How the Dead Talk to Us

All Saints' Day in Poland

All Saints’ Day in Poland

All Hallow’s Eve

As we dedicate this weekend to remembering our dead—today is All Hallow’s Eve, aka Allhallowe’en—I share a Naomi Shihab Nye poem addressed to someone she has lost. The “Fifth of May” title appears to refer the birthday of the one who has died.

To her question whether the dead “stay silent as the sheet you died under,” she answers in the negative and finds ways in which those who have passed on communicate with us: perhaps through the flickering white candle we have lit, perhaps through the birds that come to our feeders.
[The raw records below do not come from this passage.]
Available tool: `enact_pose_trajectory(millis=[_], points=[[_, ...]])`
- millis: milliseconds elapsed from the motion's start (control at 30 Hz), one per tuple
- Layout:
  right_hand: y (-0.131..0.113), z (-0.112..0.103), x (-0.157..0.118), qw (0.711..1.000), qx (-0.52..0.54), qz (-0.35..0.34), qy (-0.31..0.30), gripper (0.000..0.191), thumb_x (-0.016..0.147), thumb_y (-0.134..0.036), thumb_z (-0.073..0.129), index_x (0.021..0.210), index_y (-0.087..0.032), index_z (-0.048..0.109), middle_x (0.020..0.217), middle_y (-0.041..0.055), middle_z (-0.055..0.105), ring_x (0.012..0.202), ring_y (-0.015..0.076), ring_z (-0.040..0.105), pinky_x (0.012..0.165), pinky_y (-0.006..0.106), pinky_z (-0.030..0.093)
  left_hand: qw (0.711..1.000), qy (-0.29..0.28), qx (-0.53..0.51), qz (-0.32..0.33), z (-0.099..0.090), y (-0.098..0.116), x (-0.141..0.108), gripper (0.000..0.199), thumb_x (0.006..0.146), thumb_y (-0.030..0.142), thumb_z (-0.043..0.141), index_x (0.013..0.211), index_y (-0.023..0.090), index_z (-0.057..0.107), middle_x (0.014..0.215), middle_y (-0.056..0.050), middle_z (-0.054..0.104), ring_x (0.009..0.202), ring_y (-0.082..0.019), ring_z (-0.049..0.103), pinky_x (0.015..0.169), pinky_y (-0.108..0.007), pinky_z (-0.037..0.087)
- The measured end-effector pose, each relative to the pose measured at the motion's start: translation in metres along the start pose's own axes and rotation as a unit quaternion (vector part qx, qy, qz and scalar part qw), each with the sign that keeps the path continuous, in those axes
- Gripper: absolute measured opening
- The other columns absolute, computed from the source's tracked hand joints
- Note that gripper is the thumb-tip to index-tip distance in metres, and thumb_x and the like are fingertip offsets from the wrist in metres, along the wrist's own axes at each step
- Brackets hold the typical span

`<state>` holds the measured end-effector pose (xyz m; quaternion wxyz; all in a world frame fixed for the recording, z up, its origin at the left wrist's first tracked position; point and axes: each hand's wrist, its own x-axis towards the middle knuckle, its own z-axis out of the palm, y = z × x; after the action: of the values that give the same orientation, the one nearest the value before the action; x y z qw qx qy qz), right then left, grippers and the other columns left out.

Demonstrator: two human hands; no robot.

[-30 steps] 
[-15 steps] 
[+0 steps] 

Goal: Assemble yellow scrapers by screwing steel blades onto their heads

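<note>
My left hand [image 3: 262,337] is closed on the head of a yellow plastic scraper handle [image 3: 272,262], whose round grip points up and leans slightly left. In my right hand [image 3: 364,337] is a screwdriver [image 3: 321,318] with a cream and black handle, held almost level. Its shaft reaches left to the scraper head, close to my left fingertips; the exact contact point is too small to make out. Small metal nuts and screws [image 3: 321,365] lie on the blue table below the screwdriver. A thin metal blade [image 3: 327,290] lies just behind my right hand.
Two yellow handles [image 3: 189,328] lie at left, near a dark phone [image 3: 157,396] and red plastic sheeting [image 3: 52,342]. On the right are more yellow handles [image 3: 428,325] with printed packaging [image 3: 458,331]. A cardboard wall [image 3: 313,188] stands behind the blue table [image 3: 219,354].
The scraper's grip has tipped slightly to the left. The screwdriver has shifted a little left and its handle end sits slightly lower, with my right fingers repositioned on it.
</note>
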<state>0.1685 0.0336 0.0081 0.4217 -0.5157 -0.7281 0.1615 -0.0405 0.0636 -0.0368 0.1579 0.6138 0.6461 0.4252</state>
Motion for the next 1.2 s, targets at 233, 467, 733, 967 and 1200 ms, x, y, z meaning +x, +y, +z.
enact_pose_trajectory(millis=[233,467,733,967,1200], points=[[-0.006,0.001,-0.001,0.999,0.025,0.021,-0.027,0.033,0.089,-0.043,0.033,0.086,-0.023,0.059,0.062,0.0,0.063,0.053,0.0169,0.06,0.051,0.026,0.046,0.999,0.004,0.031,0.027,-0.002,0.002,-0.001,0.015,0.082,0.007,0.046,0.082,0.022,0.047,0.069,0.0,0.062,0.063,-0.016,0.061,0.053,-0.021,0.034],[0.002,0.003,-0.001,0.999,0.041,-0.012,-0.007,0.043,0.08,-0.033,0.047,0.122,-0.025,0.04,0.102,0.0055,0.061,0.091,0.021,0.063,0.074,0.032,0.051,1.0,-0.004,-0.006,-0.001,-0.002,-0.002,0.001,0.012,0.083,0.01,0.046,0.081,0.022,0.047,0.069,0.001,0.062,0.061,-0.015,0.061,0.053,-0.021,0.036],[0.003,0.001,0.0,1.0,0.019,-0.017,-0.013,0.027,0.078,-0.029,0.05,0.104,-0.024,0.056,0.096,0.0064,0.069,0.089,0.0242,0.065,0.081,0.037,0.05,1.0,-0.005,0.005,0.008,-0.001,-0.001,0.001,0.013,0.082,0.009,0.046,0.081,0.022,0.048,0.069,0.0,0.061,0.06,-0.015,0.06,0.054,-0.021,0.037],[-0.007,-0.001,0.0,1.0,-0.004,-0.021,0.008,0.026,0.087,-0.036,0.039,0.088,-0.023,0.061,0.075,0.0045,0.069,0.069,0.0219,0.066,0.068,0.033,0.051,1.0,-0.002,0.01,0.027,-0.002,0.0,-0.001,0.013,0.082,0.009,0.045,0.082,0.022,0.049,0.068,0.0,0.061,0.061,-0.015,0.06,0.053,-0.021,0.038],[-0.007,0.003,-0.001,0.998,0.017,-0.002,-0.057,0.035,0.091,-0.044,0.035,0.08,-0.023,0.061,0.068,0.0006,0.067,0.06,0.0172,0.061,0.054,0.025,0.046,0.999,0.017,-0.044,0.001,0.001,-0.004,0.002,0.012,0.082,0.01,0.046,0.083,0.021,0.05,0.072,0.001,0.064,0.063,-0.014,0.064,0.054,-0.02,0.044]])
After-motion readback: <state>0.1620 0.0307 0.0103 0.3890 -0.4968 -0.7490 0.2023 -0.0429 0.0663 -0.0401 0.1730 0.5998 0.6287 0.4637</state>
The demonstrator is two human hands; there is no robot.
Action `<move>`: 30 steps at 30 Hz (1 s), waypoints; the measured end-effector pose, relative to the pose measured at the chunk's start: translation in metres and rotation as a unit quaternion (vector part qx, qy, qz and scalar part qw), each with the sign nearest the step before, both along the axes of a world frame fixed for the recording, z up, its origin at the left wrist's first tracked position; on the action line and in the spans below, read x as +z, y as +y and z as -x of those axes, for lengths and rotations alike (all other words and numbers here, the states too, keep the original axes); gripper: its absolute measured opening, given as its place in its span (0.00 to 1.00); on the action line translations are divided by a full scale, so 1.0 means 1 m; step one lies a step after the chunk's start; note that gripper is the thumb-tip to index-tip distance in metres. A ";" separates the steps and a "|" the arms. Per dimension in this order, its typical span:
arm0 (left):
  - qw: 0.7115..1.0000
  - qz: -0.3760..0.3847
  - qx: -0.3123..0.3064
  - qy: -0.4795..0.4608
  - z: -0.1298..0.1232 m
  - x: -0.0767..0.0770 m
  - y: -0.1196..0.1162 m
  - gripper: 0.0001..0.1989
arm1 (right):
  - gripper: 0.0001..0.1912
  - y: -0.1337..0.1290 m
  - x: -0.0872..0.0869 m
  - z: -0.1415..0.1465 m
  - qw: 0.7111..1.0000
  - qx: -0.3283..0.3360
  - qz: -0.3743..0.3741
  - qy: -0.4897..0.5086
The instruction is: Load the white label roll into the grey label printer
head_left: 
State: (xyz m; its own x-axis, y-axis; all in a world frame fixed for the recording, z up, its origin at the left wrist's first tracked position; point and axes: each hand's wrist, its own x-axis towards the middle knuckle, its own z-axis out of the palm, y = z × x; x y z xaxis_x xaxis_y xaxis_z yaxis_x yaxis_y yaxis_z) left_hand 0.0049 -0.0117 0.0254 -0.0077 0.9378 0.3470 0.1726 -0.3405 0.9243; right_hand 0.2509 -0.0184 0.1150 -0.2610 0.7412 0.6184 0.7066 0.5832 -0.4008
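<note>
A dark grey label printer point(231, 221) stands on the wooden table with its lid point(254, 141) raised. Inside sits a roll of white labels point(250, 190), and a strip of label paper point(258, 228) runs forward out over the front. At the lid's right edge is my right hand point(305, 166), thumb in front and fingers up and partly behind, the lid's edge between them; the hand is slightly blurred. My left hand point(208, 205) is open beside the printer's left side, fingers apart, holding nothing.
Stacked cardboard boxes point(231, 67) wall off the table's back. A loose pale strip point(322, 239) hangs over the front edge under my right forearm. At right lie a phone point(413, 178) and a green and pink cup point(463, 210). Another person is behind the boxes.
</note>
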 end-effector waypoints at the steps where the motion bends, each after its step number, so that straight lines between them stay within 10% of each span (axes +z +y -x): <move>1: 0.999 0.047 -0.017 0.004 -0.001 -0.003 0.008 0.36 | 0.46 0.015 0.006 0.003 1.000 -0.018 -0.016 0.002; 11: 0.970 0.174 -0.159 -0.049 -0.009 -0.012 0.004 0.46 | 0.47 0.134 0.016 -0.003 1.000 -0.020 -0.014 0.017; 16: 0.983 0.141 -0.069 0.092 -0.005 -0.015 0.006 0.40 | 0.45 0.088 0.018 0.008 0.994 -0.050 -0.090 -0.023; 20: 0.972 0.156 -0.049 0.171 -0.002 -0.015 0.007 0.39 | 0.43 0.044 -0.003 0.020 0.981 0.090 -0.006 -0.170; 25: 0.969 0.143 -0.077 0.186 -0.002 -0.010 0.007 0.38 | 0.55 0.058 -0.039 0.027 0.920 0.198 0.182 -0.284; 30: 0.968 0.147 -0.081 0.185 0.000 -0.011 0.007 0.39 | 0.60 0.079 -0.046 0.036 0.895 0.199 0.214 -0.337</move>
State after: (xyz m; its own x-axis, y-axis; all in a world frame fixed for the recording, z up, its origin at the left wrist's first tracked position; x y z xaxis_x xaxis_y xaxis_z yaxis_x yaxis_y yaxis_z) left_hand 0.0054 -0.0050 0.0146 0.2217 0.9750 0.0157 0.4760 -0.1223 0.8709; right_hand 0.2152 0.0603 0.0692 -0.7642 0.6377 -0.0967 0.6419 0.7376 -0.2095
She reassures her friend, who shares her pain, that the death has brought the two of them closer together. It has taken the brokenness that is death to show them just how close they are. This is the way not to be broken.

I know that my own family grew closer after my eldest son’s death although (as Nye notes) it took a while. Eventually my two remaining sons bonded in a special way–they are best friends–and Julia and I also experienced a deeper connection. We knew for certain that our marriage was forever. Here’s the poem:

Cinco de Mayo

By Naomi Shihab Nye

If this is your birthday and you are dead,
do we stay silent as the sheet
you died under? No. You always talked.
Here’s a thick white candle whispering.
Pour birdseed into feeders.
Speak up, speak up.

Tell me where they go, my friend said,
in the same pain. I touched her shoulder.
Here, right here. You’re closer than
you ever were — takes a while to know that.
Every scrap of DNA, he’s listening.
There’s a way not to be broken
that takes brokenness to find it.

The poem reminds me of lines from Mary Oliver’s poem on John Chapman (Johnny Appleseed):

                           whatever

the secret, and the pain,

there’s a decision: to die,
or to live, to go on
caring about something.  

The way not to be broken is to go on loving, to go on caring about something. You must make a decision to take this path.

 

Notes: Oliver’s poem “John Chapman” can be found here.  I’ve written about it here. I was alerted to the Nye poem by my friend Rachel, who sent it to me in remembrance of my son Justin.